Exercise description ->
Drop the pictures and repeat the remaining data exactly.

Data shown ->
++++

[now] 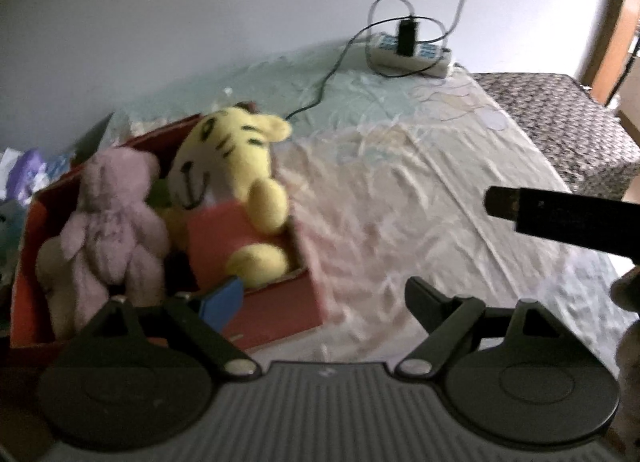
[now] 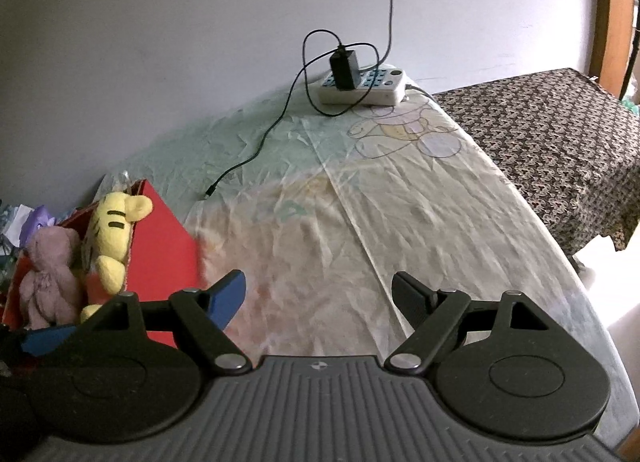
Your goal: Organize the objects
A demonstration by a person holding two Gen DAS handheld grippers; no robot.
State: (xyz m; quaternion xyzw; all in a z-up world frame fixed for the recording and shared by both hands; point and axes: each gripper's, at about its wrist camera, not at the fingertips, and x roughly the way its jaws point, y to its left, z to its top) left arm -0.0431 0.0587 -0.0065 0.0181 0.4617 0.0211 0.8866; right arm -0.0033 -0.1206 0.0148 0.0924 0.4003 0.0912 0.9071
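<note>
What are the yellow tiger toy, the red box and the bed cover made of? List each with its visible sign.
Yellow tiger toy: plush fabric, matte and fuzzy, with soft rounded limbs.
Red box: likely cardboard; thin, flat, stiff walls with a matte finish.
Bed cover: thin and creased with a slight sheen; woven cloth or plastic sheet, unclear.

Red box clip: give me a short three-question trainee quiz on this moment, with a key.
1. True or false: the yellow striped plush tiger lies inside the red cardboard box.
2. Which toy sits beside it? A) pink plush bear B) blue car
3. What rests at the far end of the pale wrinkled bedsheet?

Key: 1 true; 2 A; 3 a white power strip with a black charger plugged in.
</note>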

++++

Answer for the task ->
[now] 
[now] 
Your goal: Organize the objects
A demonstration by a person holding two Gen DAS handheld grippers; no robot.
State: (xyz m; quaternion xyzw; all in a z-up world frame fixed for the recording and shared by both hands; point and axes: each gripper's, at about its wrist camera, not at the fingertips, and x roughly the way its jaws point, y to its left, z to its top) left arm -0.0431 0.0587 -0.0065 0.0181 0.4617 0.0211 0.8866; right arm -0.0033 -0.1206 0.0148 0.0924 0.4003 0.0912 0.9071
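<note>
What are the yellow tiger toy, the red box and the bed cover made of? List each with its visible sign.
Yellow tiger toy: plush fabric, matte and fuzzy, with soft rounded limbs.
Red box: likely cardboard; thin, flat, stiff walls with a matte finish.
Bed cover: thin and creased with a slight sheen; woven cloth or plastic sheet, unclear.

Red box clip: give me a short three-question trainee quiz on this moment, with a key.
1. True or false: the yellow striped plush tiger lies inside the red cardboard box.
2. Which toy sits beside it? A) pink plush bear B) blue car
3. What rests at the far end of the pale wrinkled bedsheet?

Key: 1 true; 2 A; 3 a white power strip with a black charger plugged in.
</note>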

With this, the answer is done.